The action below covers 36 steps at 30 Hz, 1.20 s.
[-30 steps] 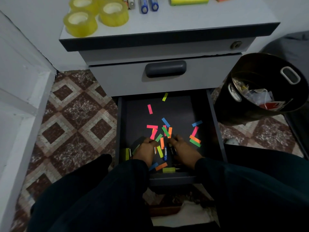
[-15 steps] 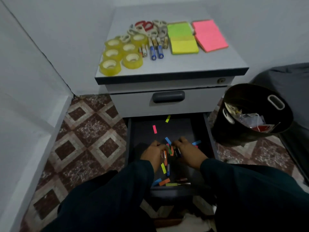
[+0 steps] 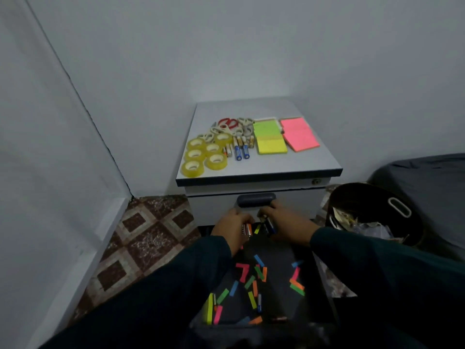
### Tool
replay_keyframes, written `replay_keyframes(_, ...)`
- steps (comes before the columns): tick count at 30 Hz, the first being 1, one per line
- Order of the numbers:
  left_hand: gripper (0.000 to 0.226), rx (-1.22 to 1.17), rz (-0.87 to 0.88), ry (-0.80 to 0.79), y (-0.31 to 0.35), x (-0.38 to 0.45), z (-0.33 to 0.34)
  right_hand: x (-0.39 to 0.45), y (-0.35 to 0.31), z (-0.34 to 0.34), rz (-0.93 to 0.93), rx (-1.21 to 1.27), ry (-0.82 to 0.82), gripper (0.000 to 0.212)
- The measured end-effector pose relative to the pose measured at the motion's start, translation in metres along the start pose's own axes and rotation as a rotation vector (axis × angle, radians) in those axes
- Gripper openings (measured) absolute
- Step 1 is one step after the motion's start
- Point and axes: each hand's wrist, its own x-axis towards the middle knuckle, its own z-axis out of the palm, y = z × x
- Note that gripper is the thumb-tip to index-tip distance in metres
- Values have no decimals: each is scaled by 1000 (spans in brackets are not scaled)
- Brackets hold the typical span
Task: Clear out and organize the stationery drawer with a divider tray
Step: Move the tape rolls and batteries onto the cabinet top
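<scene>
Lifting batteries out of the open drawer (image 3: pixel 312 278) at lower centre, left hand (image 3: pixel 232 226) and right hand (image 3: pixel 281 222) each curl fingers closed around several, likely bound for the sorted cabinet top (image 3: pixel 266 165).

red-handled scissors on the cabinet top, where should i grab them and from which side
Grip the red-handled scissors by the red finger loops, coming from above: the loops lie flat and uppermost at the back of the grey cabinet top. Their blades are buried among the white-handled scissors, so lift slowly to untangle them.
</scene>
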Motion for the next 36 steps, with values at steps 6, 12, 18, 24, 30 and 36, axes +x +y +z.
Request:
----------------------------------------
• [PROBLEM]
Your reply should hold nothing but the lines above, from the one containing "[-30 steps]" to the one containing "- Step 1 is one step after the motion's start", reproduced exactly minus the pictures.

• [YOUR SOLUTION]
[-30 steps] 
[-15 steps] 
[+0 steps] 
### Tool
replay_keyframes, written `replay_keyframes(_, ...)`
- steps (comes before the columns): tick count at 30 Hz, the first being 1, one per line
- Order of the numbers:
  left_hand: gripper (0.000 to 0.226), rx (-1.22 to 1.17), rz (-0.87 to 0.88), ry (-0.80 to 0.79), y (-0.31 to 0.35), x (-0.38 to 0.45), z (-0.33 to 0.34)
  right_hand: x (-0.39 to 0.45), y (-0.35 to 0.31), z (-0.34 to 0.34), rz (-0.93 to 0.93), rx (-1.21 to 1.27), ry (-0.82 to 0.82), gripper (0.000 to 0.212)
- The measured end-effector pose relative to the pose measured at the motion's start, translation in metres along the start pose's own axes and rotation as a rotation vector (axis × angle, radians) in those axes
- Gripper openings (measured) absolute
- Step 1 is one step after the motion's start

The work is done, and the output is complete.